- **Task objective**
The expected answer holds every line from the first line of the data below through the line containing "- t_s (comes", exactly as written, and no other line.
____ Source records
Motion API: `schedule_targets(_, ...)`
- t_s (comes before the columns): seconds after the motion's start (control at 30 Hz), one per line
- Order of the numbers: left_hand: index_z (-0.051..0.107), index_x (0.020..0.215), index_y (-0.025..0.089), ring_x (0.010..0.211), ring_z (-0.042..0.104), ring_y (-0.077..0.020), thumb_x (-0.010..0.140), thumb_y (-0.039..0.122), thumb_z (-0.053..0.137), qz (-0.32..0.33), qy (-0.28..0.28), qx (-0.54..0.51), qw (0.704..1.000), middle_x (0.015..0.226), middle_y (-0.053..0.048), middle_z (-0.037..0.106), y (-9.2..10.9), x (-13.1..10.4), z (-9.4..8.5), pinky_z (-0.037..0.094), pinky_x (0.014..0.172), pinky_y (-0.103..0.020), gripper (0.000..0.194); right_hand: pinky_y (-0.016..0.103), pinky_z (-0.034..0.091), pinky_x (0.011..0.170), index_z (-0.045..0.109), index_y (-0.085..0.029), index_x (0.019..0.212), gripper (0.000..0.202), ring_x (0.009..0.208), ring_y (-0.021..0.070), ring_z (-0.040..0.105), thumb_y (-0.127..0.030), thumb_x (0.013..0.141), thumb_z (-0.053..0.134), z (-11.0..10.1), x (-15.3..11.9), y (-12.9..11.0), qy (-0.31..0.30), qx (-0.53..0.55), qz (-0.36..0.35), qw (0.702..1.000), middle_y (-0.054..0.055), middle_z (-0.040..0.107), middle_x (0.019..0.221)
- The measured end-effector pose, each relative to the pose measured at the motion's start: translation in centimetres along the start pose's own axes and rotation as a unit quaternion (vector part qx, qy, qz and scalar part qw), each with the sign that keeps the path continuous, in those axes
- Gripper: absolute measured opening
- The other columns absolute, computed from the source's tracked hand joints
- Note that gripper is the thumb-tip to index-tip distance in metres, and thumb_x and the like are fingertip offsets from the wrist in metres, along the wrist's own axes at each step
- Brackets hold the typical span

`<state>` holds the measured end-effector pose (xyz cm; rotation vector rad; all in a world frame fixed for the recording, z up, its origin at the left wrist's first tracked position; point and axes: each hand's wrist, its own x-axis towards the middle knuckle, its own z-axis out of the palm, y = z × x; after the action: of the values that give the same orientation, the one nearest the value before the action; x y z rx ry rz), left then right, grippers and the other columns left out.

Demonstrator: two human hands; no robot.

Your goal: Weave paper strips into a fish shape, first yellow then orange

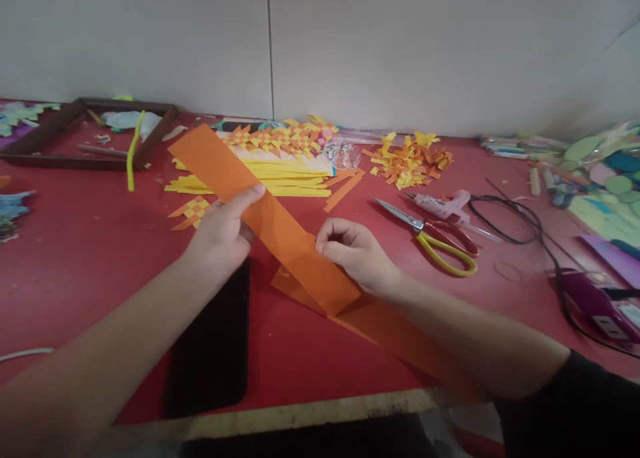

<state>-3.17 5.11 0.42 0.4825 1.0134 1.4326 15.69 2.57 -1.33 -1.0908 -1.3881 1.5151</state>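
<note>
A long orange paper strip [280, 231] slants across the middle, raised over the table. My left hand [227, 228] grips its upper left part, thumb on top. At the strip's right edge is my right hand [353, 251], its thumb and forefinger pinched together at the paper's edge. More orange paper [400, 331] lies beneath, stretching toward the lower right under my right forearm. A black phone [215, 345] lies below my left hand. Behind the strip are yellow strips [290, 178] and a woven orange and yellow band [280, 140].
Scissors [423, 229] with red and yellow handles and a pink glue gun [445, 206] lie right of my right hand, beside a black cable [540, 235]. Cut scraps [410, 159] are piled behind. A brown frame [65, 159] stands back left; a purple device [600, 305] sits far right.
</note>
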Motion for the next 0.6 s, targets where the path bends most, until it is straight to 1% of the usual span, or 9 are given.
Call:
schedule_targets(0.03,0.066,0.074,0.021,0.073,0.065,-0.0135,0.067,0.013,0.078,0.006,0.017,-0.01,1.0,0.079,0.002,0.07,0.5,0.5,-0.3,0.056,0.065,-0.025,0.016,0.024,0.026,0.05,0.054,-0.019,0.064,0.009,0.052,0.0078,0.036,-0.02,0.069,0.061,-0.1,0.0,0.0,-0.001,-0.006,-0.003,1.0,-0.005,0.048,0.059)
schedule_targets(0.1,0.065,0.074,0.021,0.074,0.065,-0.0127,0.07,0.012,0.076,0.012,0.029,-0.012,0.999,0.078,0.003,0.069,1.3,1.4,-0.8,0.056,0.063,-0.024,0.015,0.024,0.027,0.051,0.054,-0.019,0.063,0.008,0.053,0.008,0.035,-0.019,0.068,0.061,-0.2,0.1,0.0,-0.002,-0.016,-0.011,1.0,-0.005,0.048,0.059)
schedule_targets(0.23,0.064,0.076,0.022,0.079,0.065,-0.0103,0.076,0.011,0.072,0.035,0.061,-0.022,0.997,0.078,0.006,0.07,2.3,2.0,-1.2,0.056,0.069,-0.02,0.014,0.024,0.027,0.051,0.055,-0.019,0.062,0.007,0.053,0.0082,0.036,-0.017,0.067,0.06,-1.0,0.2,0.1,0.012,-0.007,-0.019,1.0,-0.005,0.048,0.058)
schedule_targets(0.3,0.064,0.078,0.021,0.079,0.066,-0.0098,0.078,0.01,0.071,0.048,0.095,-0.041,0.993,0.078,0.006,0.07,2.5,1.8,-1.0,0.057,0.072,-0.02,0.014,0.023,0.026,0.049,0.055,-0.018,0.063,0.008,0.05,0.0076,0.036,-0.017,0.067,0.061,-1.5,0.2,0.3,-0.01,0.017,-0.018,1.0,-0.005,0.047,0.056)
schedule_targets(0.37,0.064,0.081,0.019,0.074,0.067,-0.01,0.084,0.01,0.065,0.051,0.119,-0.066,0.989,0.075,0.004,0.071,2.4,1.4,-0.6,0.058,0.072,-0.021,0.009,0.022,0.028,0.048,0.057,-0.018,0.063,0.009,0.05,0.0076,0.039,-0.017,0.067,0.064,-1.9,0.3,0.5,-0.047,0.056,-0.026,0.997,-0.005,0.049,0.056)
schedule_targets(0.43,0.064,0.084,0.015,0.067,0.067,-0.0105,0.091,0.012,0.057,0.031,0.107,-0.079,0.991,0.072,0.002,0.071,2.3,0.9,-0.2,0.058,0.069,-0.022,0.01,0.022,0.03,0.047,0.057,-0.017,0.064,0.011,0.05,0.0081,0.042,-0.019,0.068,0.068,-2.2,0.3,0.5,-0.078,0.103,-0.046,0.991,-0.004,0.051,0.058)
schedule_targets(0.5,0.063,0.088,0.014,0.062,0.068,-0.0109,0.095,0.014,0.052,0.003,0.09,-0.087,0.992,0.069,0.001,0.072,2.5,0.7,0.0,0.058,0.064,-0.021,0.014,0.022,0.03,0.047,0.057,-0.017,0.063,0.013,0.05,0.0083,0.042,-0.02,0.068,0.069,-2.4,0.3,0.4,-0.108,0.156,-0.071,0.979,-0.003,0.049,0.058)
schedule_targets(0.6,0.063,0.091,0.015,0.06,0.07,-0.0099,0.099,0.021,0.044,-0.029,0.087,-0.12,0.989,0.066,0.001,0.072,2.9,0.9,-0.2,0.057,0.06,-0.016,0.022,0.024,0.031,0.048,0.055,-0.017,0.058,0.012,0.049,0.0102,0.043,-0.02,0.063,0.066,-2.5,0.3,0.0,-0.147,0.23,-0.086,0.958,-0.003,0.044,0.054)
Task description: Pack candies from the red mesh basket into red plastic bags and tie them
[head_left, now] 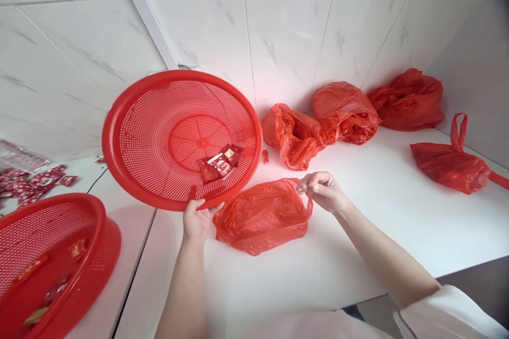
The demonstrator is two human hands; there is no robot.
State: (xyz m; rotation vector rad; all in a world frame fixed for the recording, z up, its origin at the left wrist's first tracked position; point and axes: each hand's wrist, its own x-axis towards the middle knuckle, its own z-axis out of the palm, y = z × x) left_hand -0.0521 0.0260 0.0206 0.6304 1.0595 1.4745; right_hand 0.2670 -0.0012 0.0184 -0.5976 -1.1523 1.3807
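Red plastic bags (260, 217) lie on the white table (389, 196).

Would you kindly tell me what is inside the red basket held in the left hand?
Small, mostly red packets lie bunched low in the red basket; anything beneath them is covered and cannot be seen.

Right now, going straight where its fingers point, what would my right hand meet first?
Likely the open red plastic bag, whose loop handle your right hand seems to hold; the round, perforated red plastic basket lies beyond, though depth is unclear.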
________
- **Exercise result**
Motion API: `schedule_targets(_, ...)`
- t_s (comes before the columns): seconds after the motion's start (control at 30 Hz), one per line

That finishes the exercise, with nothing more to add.